PROMPT = Restate the whole listing exactly.

-- THE DATA follows --

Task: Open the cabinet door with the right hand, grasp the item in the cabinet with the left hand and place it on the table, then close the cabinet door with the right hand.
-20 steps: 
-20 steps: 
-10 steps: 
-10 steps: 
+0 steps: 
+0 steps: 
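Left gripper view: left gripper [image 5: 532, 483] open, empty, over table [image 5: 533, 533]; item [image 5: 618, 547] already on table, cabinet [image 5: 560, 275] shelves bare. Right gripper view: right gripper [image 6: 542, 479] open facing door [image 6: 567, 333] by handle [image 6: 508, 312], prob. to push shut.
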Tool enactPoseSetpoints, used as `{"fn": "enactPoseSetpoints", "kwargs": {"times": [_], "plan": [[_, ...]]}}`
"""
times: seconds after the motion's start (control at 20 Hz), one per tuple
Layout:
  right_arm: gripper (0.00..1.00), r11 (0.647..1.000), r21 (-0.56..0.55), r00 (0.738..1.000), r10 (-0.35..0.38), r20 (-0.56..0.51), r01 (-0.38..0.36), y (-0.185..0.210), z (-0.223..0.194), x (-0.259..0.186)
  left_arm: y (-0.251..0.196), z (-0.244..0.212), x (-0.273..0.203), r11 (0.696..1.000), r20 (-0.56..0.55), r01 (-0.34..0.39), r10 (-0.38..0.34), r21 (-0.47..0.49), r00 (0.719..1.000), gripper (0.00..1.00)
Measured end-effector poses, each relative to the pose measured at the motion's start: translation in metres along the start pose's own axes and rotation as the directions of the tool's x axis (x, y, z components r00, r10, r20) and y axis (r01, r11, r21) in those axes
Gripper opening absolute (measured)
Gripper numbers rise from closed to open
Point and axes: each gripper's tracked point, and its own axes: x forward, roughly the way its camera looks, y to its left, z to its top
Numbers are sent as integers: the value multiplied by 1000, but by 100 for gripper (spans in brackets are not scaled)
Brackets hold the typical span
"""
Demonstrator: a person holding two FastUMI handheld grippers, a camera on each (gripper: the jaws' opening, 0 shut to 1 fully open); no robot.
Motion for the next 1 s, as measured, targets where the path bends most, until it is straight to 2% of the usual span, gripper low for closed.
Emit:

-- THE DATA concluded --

ANSWER SPACE =
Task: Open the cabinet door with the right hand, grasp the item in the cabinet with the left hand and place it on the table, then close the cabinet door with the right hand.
-20 steps: 
-20 steps: 
-10 steps: 
-10 steps: 
+0 steps: 
+0 steps: 
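Left gripper view: left gripper [image 5: 532, 483] open, empty, over table [image 5: 533, 533]; item [image 5: 618, 547] already on table, cabinet [image 5: 560, 275] shelves bare. Right gripper view: right gripper [image 6: 542, 479] open facing door [image 6: 567, 333] by handle [image 6: 508, 312], prob. to push shut.
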Tool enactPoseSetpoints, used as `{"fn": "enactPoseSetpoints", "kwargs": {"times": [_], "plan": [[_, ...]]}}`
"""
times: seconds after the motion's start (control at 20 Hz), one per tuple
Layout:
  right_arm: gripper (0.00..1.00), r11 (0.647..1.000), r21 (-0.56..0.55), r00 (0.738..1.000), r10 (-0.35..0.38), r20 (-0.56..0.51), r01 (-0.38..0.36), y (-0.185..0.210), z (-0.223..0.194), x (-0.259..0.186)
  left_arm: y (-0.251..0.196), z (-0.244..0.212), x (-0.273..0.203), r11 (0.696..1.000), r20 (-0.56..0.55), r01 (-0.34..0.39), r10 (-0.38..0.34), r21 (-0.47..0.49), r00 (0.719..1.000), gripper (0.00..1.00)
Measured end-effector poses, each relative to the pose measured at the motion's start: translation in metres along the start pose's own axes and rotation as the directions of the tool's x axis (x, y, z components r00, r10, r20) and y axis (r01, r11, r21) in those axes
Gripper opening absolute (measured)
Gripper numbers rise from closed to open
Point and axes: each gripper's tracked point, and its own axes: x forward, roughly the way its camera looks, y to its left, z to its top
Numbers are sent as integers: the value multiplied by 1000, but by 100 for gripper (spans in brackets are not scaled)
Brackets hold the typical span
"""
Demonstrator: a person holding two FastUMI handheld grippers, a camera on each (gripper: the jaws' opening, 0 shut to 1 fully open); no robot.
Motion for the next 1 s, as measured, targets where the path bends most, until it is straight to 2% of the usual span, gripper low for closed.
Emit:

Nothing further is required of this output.